No longa, Ohm Baum, vivido por Adam Scott, é um escritor de ficção marcado por traumas profundos. Ele se refugia em uma pequena cidade na Irlanda para espalhar as cinzas de seus pais e tentar finalizar seu livro. Ohm se hospeda no mesmo hotel onde os pais passaram a lua de mel, um lugar envolto em mistérios e na lenda sombria de uma bruxa que arrasta quem cruza seu caminho.

Dirigido e roteirizado por Damian McCarthy, o filme abre com tons de terror sobrenatural. Ao chegar, Ohm depara com a cabeça de uma cabra na entrada, quase associando a rituais de sacrifício. No lobby, um senhor conta a duas crianças uma história arrepiante sobre uma bruxa que acorrenta as pessoas e mora no hotel. A suíte nupcial, sempre trancada, é apontada como seu lar. A iluminação lúgubre, aliada à decoração de Halloween com cores quentes e frias, cria uma atmosfera pesada, opressiva e obscura.

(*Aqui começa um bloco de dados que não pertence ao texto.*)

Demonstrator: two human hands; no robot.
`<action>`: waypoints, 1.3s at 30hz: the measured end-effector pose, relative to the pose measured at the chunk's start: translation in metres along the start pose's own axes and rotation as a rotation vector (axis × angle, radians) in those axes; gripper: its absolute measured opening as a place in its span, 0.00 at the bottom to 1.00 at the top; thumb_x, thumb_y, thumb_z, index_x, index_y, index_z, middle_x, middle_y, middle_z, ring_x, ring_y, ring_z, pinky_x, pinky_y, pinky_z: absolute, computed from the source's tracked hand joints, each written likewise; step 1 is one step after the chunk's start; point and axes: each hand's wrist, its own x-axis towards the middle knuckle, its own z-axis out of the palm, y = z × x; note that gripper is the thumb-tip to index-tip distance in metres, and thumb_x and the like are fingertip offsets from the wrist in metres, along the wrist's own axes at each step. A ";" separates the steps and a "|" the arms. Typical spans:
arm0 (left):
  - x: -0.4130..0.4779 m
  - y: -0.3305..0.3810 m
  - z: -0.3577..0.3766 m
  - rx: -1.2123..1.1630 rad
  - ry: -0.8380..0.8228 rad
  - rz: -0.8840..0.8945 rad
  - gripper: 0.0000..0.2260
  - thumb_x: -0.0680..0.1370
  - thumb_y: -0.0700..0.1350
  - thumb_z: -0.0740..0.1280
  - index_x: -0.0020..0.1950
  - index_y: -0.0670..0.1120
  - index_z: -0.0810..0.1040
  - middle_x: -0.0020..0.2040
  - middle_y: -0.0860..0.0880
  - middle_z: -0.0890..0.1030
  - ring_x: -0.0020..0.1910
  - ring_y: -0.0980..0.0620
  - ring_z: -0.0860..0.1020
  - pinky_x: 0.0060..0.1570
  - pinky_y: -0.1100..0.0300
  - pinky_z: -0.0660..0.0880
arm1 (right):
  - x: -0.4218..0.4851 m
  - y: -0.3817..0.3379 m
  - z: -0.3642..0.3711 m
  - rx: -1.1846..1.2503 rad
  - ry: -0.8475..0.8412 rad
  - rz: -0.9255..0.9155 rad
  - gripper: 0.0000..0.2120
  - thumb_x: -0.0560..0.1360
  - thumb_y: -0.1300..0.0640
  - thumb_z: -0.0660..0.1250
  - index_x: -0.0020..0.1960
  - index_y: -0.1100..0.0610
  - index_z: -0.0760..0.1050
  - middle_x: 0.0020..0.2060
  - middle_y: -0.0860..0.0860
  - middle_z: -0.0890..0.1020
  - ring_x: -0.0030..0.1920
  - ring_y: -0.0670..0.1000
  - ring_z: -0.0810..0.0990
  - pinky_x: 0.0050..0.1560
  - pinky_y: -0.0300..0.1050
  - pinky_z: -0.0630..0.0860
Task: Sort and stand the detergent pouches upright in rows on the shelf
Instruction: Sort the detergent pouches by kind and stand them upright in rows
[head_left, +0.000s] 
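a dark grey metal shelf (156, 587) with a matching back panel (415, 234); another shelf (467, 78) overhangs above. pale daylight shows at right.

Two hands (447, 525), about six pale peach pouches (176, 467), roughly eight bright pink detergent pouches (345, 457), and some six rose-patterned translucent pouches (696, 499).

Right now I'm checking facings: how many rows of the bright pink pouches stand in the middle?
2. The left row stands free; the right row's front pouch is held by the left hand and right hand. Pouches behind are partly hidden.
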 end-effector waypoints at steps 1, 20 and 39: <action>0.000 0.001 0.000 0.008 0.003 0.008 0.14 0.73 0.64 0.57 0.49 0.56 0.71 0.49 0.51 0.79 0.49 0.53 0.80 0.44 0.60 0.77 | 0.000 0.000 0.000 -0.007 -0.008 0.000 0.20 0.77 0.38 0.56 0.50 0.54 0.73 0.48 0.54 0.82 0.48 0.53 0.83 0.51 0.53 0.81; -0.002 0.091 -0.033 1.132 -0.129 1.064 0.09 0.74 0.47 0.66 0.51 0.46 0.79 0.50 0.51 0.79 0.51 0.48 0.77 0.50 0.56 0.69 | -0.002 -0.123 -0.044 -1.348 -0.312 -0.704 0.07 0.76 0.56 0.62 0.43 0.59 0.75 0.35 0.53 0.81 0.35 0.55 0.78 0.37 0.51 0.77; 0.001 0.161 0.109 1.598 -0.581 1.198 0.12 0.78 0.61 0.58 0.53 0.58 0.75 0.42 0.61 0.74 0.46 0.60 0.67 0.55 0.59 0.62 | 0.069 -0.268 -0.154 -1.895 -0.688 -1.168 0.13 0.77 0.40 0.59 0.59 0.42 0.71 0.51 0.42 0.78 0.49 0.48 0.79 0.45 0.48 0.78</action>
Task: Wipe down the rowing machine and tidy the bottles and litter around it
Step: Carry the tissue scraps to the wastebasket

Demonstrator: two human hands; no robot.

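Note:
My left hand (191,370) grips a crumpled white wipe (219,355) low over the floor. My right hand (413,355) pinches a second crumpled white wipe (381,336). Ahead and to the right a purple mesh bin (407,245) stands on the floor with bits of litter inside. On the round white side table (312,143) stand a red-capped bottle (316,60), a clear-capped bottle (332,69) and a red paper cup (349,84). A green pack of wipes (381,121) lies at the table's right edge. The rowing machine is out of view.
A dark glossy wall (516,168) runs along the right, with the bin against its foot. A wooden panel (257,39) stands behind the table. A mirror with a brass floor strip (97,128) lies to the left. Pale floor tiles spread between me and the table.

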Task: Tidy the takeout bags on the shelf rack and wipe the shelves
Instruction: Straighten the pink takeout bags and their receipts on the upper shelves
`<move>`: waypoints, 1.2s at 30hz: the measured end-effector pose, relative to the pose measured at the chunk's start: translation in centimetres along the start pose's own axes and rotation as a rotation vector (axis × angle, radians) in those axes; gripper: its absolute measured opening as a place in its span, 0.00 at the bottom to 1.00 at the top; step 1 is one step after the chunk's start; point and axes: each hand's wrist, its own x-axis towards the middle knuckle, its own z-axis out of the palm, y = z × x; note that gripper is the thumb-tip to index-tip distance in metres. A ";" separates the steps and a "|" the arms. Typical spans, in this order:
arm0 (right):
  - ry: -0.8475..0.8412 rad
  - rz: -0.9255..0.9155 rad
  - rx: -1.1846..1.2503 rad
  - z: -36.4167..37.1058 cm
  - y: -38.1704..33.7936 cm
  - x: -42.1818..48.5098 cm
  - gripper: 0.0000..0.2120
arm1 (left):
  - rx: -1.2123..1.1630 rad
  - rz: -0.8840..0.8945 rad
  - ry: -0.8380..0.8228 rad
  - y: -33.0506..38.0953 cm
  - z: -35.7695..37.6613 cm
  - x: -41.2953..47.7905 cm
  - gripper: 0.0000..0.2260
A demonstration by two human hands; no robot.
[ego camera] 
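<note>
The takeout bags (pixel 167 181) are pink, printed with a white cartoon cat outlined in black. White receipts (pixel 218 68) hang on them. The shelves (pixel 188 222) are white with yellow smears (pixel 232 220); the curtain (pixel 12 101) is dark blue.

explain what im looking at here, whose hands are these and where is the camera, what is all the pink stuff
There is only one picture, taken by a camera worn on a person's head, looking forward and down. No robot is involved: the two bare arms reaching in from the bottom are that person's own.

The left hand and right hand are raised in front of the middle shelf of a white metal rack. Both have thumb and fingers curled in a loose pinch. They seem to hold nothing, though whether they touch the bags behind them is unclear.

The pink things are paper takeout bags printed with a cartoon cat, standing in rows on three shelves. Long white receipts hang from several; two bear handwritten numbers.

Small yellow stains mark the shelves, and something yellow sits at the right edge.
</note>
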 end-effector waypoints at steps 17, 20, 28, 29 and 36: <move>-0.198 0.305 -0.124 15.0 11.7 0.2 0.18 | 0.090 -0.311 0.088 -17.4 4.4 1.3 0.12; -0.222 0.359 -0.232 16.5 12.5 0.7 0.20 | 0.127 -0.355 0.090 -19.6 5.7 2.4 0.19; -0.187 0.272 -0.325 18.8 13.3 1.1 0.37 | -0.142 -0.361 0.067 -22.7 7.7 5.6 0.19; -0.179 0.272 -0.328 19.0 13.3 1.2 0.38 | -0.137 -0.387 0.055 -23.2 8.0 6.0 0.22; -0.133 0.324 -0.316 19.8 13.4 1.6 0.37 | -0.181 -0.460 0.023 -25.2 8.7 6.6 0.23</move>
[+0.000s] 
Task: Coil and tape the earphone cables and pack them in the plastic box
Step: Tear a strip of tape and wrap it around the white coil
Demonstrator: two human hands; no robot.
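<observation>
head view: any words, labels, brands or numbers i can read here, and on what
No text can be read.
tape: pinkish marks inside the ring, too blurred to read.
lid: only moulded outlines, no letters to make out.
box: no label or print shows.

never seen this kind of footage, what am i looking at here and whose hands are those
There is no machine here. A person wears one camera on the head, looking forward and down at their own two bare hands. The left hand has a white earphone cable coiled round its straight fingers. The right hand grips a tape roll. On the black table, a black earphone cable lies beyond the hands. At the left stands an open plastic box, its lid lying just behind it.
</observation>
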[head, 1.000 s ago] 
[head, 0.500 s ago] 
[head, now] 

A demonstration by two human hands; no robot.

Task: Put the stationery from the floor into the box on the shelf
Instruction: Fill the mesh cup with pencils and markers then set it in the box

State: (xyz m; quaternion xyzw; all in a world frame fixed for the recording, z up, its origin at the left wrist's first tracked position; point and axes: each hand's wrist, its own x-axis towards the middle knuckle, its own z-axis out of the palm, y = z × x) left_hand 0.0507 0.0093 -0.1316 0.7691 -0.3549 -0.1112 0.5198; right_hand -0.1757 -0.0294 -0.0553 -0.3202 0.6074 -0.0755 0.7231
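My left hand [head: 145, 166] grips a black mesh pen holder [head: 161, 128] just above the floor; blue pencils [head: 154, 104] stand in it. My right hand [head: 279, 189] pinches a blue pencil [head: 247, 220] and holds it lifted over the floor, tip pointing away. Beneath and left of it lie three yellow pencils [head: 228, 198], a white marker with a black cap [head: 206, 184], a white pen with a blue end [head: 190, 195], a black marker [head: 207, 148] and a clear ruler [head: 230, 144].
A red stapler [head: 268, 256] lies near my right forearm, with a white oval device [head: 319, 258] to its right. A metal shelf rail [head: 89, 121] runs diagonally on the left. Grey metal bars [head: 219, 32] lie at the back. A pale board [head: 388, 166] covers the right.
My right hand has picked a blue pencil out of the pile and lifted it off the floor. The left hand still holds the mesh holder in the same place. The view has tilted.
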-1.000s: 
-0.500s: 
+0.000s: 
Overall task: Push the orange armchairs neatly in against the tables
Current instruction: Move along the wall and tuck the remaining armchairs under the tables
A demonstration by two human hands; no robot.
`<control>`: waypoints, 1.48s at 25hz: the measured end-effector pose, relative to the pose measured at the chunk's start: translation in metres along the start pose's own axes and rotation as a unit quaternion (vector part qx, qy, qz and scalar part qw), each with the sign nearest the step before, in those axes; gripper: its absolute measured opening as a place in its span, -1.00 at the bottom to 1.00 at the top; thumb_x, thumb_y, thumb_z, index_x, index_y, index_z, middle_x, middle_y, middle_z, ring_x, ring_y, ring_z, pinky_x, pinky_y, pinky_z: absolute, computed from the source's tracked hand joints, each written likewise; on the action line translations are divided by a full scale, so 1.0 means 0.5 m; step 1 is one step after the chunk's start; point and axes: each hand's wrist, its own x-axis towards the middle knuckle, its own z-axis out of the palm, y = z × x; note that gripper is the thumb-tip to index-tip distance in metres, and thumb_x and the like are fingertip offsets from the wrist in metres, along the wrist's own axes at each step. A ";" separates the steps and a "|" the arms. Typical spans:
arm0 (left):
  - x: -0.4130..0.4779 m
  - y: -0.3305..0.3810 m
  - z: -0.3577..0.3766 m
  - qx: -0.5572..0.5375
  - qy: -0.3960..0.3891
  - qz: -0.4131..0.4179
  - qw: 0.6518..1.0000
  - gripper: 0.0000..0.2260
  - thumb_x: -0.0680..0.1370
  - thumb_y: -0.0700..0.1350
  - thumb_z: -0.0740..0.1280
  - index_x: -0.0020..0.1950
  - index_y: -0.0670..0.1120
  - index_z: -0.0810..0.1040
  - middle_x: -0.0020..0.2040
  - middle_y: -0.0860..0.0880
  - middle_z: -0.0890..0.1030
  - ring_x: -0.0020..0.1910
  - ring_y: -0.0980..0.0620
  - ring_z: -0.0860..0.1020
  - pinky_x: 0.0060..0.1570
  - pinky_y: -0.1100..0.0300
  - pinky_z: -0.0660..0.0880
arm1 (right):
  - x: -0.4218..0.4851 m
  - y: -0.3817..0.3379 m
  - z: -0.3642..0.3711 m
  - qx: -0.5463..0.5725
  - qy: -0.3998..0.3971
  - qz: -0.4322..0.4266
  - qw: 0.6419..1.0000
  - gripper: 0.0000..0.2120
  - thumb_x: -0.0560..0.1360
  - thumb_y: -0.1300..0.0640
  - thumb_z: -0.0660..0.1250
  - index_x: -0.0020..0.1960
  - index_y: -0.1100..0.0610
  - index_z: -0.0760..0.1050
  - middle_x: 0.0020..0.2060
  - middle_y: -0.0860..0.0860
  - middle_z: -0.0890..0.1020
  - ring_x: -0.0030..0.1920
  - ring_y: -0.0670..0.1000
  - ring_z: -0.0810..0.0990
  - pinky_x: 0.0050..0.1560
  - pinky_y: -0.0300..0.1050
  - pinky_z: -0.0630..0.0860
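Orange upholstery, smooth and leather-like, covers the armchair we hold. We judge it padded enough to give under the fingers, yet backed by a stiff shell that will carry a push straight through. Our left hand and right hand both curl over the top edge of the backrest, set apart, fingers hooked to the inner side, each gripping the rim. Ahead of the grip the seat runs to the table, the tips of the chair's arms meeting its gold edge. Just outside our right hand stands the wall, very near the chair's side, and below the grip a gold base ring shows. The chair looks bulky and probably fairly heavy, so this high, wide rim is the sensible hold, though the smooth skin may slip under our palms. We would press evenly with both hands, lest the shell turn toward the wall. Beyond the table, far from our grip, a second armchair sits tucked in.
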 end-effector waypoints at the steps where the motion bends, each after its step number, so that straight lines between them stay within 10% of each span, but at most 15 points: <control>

O que começa como sobrenatural logo migra para o terror psicológico – sem abandonar o primeiro, graças à mescla original dos subgêneros por McCarthy, que constrói expectativa para o ápice da trama. Aos poucos, desvenda-se o trauma de Ohm, enquanto o hotel revela uma ligação emocional com ele, espelhando seu interior soturno e repleto de compartimentos assombrados. Personagens secundários bem integrados evitam que a narrativa se centre só na jornada do protagonista, enriquecendo o conjunto.

O filme evita a linearidade: os jump scares, embora previsíveis, servem menos para chocar e mais para manter a tensão se realmente a bruxa existe ou não passa de uma lenda. Toda a ambiência assombrada do hotel reflete o psiquismo de Ohm, convidando-o – e o espectador – a explorar suas profundezas.

Hokum – O pesadelo da bruxa é um healing horror. No longa, o fogo se apresenta como renovação, restauração e ajuda a completar a catarse de Ohm. McCarthy consegue proporcionar uma experiência imersiva na história, combinando terror psicológico com o sobrenatural com maestria, dando ao espectador uma narrativa com certa potência e que no final saímos do cinema com a certeza de ter assistido a uma boa produção do gênero.

O filme estreia nos cinemas em 21 de maio.